Geschichten aus dem Bütower Land von Fritz Pallas
Erstveröffentlichung in: Ostpommersche Heimat 1939 Nr. 4


2. Das "Niljensküken"

Wenn in früheren Jahren der "Hebammsvater" von seinem Heimatdorf in das Städtchen Bütow kam, um Tabak und Semmeln, Priem und Prise und Mandelseife und was er sonst noch so alles brauchte, einzukaufen, dann kehrte er manchmal bei einer altbekannten Familie ein, die früher auch mal auf dem Lande, in seinem Dorfe, gewohnt hatte.

Den größten Teil der gekauften Sachen hatte er in sein mächtiges rotes Schnupftuch mit den weißen Kullern darauf eingeknotet.
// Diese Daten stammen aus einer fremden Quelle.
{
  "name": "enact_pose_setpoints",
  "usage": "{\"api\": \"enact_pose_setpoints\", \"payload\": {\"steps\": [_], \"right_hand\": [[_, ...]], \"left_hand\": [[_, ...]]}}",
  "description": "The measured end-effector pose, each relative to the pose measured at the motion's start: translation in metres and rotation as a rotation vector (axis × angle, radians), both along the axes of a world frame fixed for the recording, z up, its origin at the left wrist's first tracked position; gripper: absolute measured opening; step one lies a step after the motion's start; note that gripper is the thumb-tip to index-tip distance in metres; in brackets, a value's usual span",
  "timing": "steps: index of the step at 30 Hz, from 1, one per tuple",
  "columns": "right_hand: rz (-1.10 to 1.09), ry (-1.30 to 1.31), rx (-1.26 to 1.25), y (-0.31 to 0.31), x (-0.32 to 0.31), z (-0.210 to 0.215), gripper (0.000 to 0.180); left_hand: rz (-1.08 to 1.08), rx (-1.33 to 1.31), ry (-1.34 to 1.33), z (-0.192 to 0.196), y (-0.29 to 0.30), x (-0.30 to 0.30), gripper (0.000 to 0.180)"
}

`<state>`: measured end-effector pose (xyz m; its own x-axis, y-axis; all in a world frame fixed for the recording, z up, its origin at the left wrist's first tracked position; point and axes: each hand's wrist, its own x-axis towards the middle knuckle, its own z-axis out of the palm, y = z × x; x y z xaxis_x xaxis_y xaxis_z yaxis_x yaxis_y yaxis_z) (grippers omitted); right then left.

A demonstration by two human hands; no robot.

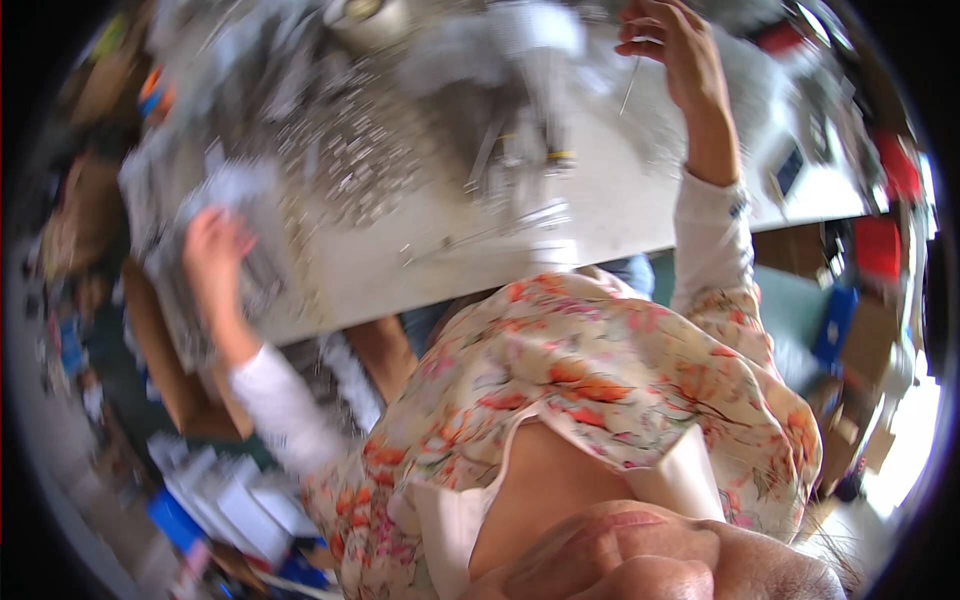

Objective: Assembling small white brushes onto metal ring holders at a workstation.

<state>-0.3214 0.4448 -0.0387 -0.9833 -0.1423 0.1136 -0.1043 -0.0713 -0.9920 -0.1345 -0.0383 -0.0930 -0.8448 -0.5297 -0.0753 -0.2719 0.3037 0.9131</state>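
Seemingly, a thin pale strip [630, 88] is pinched by the right hand [680, 50], upper right, and could be dropped through loosened fingers; the blurred left hand [214, 252]'s grip, mid-left, cannot be told.

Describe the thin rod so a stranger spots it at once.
Find the pale table, then the right hand over its far side. The thin rod slants down below that hand: one lone straight line, unlike the glinting small pieces scattered leftward.
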Motion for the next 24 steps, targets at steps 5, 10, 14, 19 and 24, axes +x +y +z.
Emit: {"api": "enact_pose_setpoints", "payload": {"steps": [5,10,14,19,24], "right_hand": [[-0.39,0.212,0.841,0.083,-0.026,-0.057,0.022],[-0.421,-0.148,1.137,0.102,-0.027,-0.101,0.024],[-0.359,-0.177,1.14,0.099,-0.028,-0.114,0.021],[-0.324,-0.1,1.038,0.088,-0.022,-0.101,0.017],[-0.376,-0.002,0.848,0.086,-0.013,-0.057,0.02]], "left_hand": [[0.207,-0.773,-0.116,-0.037,-0.232,0.086,0.033],[0.128,-0.869,-0.507,-0.061,-0.215,0.083,0.025],[0.102,-0.903,-0.437,-0.042,-0.179,0.068,0.023],[0.164,-0.78,-0.456,-0.044,-0.191,0.079,0.022],[0.122,-0.762,-0.531,-0.027,-0.192,0.072,0.02]]}}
Wenn er das auf die Spiegelkommode leget und seine dicken Kreuzdornstock daneben stellte, umringten ihn schon die Kinder mit vielen Fragen und verfolgten jede Bewegung mit großem Interesse. Gewöhnlich langte er dann in eine der großen Manteltaschen und holte neben Prisdose, Tabackspfeife und sonstigen Sachen auch eine Tüte Bonbons hervor und fischte für jeden einzelnen ein besonders schönes Stück heraus. Manchmal konnte man all die Herrlichkeiten, die in der unergründlichen Tasche verstaut waren, durchschmecken; aber das machte gar nichts aus.

Wenn dann der Alte endlich im Kreise der Familie saß, kam er mit großer Leichtigkeit ins Erzählen. Die Kinder, die sich dicht neben ihn gedrängt hatten, sperrten Mund und Augen bei seinen Geschichten auf und guckten ihm so weit in das Gehege seiner Zähne, dass sie schon immer drei Wörter seinen gesprochenen Worten voraus waren. Er konnte in seinem Erzählen die ganze Tonleiter der Gefühle durchlaufen: vom tollsten Spaß bis zum gruseligsten Spuk. –

Hier kommt nun eine seiner Geschichten von der lustigen Sorte:

Vor langen Zweiten hatte sich ein Bauer mit dem Teufel eingelassen. Er hatte von dem gehörnten viele Jahre lang gute Hilfe gehabt. Nun war diesem aber der Geduldsfaden gerissen, und er verlangte von seinem Schuldner die Seele.

"Na, den helpt dat nischt!" sagte der Bauer und handelte doch noch so lange mit dem Teufel herum, bis der ihm folgendes zugestand: Der Böse sollte nur dann mit der Bauernseele abziehen dürfen, wenn er erraten könnte, was ihm der Bauer nun draußen auf seinem Hofe vorführen werde. Der Herr Hinkefuß war recht neugierig, was das wohl Seltsames sein könnte.

Der Bauer verschwand im Stall und rief leise seine Frau herzu. Sie musste sich schnell splitternackt ausziehen. Inzwischen hatte der Mann schon den Teerkübel aus der Ecke geholt und bestrich sein Weib von oben bis unten mit Teer. Aus der Knechtskammer schleppte er alsdann das schwere Deckbett herbei und schnitt es auf. Die Federn quollen in dicken Haufen heraus, und die beteerte Frau wälzte sich darin, bis sie über und über mit Federn und Daunen bedeckt war und wie ein riesiger Vogel aussah.

Auf allen Vieren musste sie mit aufgelöstem Haar rückwärts auf den Hof kriechen, und nun rief der Bauer den wartenden Teufel heraus, damit er seine Ratekunst beweisen könnte. Der bekam aber solch eine Schreck, als dieses seltsame Tier drohend und fauchend auf ihn zukroch, dass er sich zur Tür zurückzog und unwillkürlich fraget: "Dunner und Doria" Wat is dat for e Beest?"

"Dat is e Nilljensküken!" beeilte sich der Bauer zu sagen: "siehstewoll, du häst em nich utrode!"

Der Teufel dachte aber auch gar nicht mehr ans Seelenabholen. Ihm war die Stimme so verschlagen, dass er nur noch sagen konnte: "Na, wenn dat dat Küken is, denn will ick de Kluck gor nich erst seihe!" Und schon fuhr er ab zur Hölle.